Member of the Wisconsin State Assembly
- In office January 4, 1993 – January 3, 2011
- Preceded by: Alberta Darling
- Succeeded by: Elizabeth M. Coggs
- Constituency: 10th District
- In office January 7, 1985 – January 4, 1993
- Preceded by: Peggy Krusick
- Succeeded by: G. Spencer Coggs
- Constituency: 17th District
- In office January 3, 1983 – January 7, 1985
- Preceded by: Gus Menos
- Succeeded by: Gus Menos
- Constituency: 11th District
- In office January 5, 1981 – January 3, 1983
- Preceded by: Walter L. Ward Jr.
- Succeeded by: Joseph Czarnezki
- Constituency: 17th District

Personal details
- Born: January 10, 1937 Belzoni, Mississippi, U.S.
- Died: November 9, 2014 (aged 77) Milwaukee, Wisconsin, U.S.
- Party: Democratic

= Annette Polly Williams =

American politician

Annette Polly Williams (January 10, 1937 – November 9, 2014) was an American counselor, clerical worker and politician from Milwaukee who served 10 terms as a Democratic Party member of the Wisconsin State Assembly, representing her assembly district from her election in 1980 until January 3, 2011.

==Background==
Williams was born in Belzoni, Mississippi, in 1937 and graduated from North Division High School, attended Milwaukee Area Technical College from 1971–73, then went on to earn a BS degree from the University of Wisconsin–Milwaukee in 1975. After working as a mental health assistant, counselor, cashier, clerk, keypunch operator, and typist, while raising four children. she was elected to the Assembly in 1980 and became a full-time legislator.

==Politics==
Williams was active in civic affairs, serving on the board or advisory council of such organizations as Urban Day School, Inner City Council on Alcoholism, S.E. Wisconsin Health Systems Agency, Wisconsin Black Women's Network, Central City Bicycle Safety Program, Family Services of Milwaukee, and the Wisconsin Black Women's Assembly. In 1975, she became secretary of the Northside [Milwaukee] unit of the Democratic Party of Wisconsin, moving up to First Vice-President in 1977; and she served as a delegate to various state Democratic conventions and on committees for the state and congressional district units of the party. In 1975, she was also appointed to the Wisconsin State Equal Rights Council, where she would serve until 1980.

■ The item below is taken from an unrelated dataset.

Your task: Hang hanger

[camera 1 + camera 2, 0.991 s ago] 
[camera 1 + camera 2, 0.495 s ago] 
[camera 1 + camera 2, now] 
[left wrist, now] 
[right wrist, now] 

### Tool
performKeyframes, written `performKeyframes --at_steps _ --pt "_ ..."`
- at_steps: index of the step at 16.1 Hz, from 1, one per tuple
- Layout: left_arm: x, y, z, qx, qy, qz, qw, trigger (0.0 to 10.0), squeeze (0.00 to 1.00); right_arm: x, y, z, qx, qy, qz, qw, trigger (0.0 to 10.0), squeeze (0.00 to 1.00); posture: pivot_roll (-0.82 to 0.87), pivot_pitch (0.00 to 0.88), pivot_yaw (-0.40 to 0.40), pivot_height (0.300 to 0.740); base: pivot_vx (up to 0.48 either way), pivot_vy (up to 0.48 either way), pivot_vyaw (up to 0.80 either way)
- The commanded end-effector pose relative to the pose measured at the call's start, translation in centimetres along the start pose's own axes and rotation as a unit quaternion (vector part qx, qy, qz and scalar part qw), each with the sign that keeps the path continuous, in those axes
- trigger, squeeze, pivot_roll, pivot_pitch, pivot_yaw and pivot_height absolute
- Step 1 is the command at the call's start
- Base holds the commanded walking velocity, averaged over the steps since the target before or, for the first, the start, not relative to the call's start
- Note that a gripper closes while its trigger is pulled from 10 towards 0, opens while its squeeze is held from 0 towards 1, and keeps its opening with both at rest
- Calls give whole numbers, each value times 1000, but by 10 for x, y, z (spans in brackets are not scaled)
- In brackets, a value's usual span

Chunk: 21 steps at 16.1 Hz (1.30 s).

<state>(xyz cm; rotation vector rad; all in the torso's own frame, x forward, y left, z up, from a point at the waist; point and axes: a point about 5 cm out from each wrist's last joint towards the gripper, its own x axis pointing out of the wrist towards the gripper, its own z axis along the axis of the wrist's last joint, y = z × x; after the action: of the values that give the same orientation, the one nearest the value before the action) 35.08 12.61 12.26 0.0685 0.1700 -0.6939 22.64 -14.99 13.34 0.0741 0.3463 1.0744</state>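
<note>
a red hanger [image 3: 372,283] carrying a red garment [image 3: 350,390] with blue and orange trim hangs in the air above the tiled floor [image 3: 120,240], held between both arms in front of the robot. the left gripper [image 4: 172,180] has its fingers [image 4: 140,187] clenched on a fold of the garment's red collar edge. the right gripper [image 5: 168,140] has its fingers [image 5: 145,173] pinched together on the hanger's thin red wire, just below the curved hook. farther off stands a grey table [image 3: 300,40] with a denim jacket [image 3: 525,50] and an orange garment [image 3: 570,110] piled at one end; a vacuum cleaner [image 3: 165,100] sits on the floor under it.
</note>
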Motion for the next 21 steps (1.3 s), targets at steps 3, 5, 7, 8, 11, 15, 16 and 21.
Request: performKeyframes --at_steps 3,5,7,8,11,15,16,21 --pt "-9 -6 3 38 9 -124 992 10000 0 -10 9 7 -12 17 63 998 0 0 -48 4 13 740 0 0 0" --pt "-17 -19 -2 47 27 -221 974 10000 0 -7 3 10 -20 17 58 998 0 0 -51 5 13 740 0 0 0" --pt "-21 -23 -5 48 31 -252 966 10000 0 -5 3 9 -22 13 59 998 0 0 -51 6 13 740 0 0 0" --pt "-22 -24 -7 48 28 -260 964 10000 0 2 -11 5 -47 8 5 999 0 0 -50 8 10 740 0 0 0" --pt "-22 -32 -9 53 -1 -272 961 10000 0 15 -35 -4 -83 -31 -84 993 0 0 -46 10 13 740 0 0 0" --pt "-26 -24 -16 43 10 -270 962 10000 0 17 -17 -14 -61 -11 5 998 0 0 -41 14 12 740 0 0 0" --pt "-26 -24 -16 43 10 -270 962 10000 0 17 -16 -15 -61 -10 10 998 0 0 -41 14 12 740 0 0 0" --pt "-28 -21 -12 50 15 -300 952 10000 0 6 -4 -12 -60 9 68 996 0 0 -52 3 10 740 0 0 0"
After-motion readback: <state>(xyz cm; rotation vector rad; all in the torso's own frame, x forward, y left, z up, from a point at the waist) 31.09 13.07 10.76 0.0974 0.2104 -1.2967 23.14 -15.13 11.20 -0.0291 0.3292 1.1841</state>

In 1980 she won the Democratic nomination in what was then the 17th Assembly district by a vote of 1291 to 762, unseating four-term incumbent Walter L. Ward Jr.; and was unopposed in the general election. She was assigned to the standing committees on commerce and consumer affairs; on aging, women and minorities; on consumer and commercial credit; on education; and on small business and economic development. In May 2010, Williams announced she would not seek reelection. She was succeeded by Elizabeth M. Coggs (D-WI).

===School choice===
Williams was the author of the United States' first school choice legislation, approving school choice in 1989, and expanding the program to include religious schools five years later. She lectured at institutions including Harvard, Yale, Marquette, Stanford, and Johns Hopkins universities. From 1990–97, she earned some $163,000 in honoraria and expenses, far more than any other legislator in Wisconsin. The legislation brought Williams national fame, but she began to disown both the choice program and its supporters. Williams later said Michael Joyce of the Lynde and Harry Bradley Foundation and other school choice proponents wanted to expand the program to middle-class families by ending the income limits ("Joyce wanted to make it universal") and called it "a Catholic program". She accused choice and voucher proponents of exploiting black parents and children, saying "I haven't changed. The people around me have changed." "I don't agree with the way things are going at all", she said in an interview in 2011. "It's no longer the program that I supported at first."

==Awards and honors==
She received such awards as UW-Milwaukee Lifetime Achievement Award, UW-Milwaukee Alumni Association's Distinguished Alumnus, National Black Caucus of State Legislators President's Award for Distinguished Service, and she was named by The New York Times as one of "Thirteen Innovators Who Changed Education in the 20th Century".

==Death==
Williams died on November 9, 2014, in Milwaukee, aged 77. The cause of death was not disclosed.